High Performance Dense Linear System Solver with Resilience to Multiple Soft Errors
Peng Du, Piotr Luszczek, Jack Dongarra
In the multi-peta-flop era for supercomputers, the number of computing cores is growing exponentially. However, with integrated circuit technology scaling below 65 nm, the critical charge required to flip a gate or a memory cell is dangerously reduced. Combined with higher vulnerability to cosmic radiation, soft errors are expected to become anything but inevitable for modern supercomputer systems. As a result, for long running applications on high-end machines, including linear solvers for dense matrices, soft errors have become a serious concern. Classical checkpoint and restart (C/R) scheme loses effectiveness against this threat because of the difficulty to detect soft errors in the form of transient bit flips that do not interrupt program execution and therefore leave no trace of error occurrence. Current research of soft errors resilience for dense linear solvers offers limited capability when faced with large scale computing systems that suffer both round-off error from floating point arithmetic and the presence followed by propagation of multiple soft errors.
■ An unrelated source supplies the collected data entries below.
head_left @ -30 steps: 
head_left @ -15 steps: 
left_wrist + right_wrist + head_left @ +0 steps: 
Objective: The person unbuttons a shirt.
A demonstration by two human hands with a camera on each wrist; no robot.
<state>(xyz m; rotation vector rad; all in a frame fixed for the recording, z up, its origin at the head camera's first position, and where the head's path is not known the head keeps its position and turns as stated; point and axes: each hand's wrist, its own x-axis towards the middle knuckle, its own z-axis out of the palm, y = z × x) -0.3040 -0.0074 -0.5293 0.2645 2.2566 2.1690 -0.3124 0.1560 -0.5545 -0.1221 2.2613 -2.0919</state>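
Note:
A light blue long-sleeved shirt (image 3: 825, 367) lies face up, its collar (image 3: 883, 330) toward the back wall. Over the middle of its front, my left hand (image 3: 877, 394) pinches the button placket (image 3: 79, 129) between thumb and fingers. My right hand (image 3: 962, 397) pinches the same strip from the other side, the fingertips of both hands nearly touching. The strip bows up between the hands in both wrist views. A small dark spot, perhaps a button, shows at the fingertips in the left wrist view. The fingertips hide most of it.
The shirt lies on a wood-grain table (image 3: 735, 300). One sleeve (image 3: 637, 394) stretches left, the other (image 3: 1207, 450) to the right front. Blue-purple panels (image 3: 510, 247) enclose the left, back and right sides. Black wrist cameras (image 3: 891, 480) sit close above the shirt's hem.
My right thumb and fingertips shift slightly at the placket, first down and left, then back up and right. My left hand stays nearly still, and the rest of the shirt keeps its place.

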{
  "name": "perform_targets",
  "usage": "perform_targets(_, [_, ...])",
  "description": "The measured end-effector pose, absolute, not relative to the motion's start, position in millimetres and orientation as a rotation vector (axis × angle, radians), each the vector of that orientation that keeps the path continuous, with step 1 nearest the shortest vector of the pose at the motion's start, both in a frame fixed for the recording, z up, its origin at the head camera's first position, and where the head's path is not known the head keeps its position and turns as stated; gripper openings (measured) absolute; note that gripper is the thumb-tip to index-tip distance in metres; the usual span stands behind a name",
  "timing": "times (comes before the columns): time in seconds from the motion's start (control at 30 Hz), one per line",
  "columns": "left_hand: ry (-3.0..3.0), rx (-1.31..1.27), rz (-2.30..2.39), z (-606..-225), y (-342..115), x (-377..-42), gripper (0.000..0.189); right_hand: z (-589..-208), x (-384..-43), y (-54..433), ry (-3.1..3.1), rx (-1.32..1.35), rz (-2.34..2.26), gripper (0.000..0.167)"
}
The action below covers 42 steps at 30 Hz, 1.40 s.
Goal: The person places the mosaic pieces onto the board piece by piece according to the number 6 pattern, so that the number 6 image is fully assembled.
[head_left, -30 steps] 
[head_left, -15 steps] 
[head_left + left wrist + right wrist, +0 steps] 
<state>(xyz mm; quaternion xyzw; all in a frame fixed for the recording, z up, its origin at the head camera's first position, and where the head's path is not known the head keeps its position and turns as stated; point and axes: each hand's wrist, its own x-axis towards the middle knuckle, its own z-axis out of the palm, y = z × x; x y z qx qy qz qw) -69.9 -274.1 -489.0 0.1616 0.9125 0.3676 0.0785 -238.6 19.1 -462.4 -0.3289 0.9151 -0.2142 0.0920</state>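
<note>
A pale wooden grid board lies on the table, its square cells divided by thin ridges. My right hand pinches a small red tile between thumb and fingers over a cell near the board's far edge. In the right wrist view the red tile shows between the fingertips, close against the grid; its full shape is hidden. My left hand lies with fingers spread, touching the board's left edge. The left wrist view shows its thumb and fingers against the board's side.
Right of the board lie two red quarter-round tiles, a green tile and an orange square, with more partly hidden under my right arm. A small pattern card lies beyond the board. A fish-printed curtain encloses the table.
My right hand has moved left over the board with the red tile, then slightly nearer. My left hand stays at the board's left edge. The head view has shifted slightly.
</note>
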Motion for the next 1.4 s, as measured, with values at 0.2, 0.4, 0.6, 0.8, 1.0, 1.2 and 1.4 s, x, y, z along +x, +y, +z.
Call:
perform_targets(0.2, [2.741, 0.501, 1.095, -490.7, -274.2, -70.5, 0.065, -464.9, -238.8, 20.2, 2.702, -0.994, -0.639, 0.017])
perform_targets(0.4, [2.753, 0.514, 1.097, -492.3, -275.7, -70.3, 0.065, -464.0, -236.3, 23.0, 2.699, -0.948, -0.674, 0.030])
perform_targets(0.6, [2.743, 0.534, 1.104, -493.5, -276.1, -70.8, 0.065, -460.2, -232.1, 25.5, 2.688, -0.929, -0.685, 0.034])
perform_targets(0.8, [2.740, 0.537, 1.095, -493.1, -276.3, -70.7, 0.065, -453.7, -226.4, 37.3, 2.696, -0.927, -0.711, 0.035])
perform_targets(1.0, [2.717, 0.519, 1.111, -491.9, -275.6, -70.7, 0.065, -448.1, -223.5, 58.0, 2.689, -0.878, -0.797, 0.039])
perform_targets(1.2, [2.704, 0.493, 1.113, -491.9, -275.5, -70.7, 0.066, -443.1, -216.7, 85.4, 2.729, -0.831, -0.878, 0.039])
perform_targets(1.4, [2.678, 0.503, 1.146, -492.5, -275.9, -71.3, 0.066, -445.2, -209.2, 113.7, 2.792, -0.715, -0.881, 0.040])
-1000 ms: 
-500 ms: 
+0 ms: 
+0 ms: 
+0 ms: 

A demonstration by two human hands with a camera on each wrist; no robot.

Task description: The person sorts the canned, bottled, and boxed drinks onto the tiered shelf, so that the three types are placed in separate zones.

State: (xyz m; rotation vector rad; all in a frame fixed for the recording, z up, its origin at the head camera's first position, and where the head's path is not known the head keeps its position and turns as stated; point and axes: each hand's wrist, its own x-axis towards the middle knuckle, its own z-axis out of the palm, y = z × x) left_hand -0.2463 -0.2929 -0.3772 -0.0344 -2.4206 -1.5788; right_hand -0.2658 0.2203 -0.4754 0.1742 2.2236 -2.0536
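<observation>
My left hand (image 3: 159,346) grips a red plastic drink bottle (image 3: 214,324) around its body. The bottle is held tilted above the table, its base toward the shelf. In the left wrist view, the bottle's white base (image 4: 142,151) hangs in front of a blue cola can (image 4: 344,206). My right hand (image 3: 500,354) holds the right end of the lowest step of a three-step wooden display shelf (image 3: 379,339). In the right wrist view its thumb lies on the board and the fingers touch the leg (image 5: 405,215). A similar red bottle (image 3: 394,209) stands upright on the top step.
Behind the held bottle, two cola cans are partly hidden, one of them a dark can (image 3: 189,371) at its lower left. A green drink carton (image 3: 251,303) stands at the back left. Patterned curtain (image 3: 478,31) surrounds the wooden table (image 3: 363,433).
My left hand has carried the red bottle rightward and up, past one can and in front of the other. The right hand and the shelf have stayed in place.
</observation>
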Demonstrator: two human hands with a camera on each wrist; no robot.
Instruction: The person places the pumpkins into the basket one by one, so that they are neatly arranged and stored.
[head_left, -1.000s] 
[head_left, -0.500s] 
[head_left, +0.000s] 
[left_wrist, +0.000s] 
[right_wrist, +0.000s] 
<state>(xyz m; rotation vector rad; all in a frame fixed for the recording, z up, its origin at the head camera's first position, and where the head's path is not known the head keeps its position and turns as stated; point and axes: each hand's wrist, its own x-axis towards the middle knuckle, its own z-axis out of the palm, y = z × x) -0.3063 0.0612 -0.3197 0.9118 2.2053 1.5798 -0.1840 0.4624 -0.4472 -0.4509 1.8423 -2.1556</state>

The use of error correcting codes based on Galois fields requires high computing cost for recovery. This work proposes a fault tolernat algorithm for dense linear system solver that is resilient to multiple spatial and temporal soft errors. This algorithm is designed to work with floating point data and is capable of recovering the solution of Ax = b from multiple soft errors that affect any part of the matrix during computation. Additionally, the computational complexity of the error detection and recovery is optimized through novel methods. Experimental results on cluster systems confirm that the proposed fault tolerance functionality can successfully detect and locate soft errors andrecover the solution of the linear system. The performance impact is negligible and the soft errors resilient algorithm's performance scales well on large scale systems.
Published 2011-10-02 04:00:00 as ut-cs-11-683 (ID:45)